▶ **Task prompt**: Reproduce, exactly and in full, only the lines below from the one containing "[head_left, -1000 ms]" through the one containing "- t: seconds".

▶ **Provided material**:
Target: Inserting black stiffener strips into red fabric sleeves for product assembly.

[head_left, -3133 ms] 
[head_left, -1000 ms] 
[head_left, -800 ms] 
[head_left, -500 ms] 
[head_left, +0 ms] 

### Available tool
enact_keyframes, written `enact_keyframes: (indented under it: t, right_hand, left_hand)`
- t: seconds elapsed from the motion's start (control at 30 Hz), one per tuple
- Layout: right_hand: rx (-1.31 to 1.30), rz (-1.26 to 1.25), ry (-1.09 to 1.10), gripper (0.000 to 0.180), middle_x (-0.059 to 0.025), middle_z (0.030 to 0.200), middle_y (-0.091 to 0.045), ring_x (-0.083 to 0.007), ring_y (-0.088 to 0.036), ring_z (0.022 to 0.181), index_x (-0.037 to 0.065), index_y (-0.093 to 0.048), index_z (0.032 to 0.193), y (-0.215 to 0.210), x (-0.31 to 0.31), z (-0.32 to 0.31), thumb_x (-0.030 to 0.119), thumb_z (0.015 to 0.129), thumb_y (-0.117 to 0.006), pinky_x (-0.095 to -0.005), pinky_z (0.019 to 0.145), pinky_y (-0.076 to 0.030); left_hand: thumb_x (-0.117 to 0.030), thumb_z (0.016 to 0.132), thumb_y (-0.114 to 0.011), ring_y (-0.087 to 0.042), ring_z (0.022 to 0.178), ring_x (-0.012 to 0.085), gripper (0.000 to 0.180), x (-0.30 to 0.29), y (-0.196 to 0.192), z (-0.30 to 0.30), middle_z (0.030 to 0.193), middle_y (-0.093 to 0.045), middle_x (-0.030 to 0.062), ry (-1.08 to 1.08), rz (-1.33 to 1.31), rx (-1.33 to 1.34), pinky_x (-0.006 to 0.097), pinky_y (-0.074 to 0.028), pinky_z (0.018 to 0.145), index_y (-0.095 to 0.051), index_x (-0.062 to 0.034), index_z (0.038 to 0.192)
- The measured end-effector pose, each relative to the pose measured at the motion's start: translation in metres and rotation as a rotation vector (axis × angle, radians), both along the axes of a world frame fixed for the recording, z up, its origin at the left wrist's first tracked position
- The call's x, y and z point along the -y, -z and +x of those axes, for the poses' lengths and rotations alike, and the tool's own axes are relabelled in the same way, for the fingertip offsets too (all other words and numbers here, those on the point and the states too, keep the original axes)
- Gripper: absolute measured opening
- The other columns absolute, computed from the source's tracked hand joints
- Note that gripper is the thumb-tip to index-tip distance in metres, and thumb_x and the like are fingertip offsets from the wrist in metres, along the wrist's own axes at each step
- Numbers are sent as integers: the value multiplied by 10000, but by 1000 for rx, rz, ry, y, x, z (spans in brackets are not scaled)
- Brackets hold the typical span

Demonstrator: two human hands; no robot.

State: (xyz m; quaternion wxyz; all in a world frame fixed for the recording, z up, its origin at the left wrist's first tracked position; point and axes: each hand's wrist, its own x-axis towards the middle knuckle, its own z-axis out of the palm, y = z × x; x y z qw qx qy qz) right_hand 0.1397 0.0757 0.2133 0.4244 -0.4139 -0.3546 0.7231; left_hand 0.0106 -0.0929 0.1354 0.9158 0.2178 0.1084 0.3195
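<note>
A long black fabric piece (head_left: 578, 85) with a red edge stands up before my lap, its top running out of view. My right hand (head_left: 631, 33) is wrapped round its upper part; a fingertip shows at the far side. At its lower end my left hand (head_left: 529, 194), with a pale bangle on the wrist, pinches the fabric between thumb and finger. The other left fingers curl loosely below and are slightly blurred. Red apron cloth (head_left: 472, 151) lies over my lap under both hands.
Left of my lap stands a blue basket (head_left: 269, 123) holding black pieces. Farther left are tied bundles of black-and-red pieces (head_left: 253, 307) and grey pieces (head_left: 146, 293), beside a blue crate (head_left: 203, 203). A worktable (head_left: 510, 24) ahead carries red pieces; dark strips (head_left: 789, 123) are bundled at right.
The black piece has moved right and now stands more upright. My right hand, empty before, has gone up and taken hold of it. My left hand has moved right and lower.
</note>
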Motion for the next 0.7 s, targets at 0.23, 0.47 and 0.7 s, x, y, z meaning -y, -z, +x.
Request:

▶ **Completed exercise**:
[head_left, -1000 ms] 
[head_left, -800 ms] 
[head_left, -500 ms] 
[head_left, +0 ms] 

### Available tool
enact_keyframes, written `enact_keyframes: (indented under it: t, right_hand, left_hand)`
- t: seconds elapsed from the motion's start (control at 30 Hz), one per tuple

This exercise has been worked through to completion.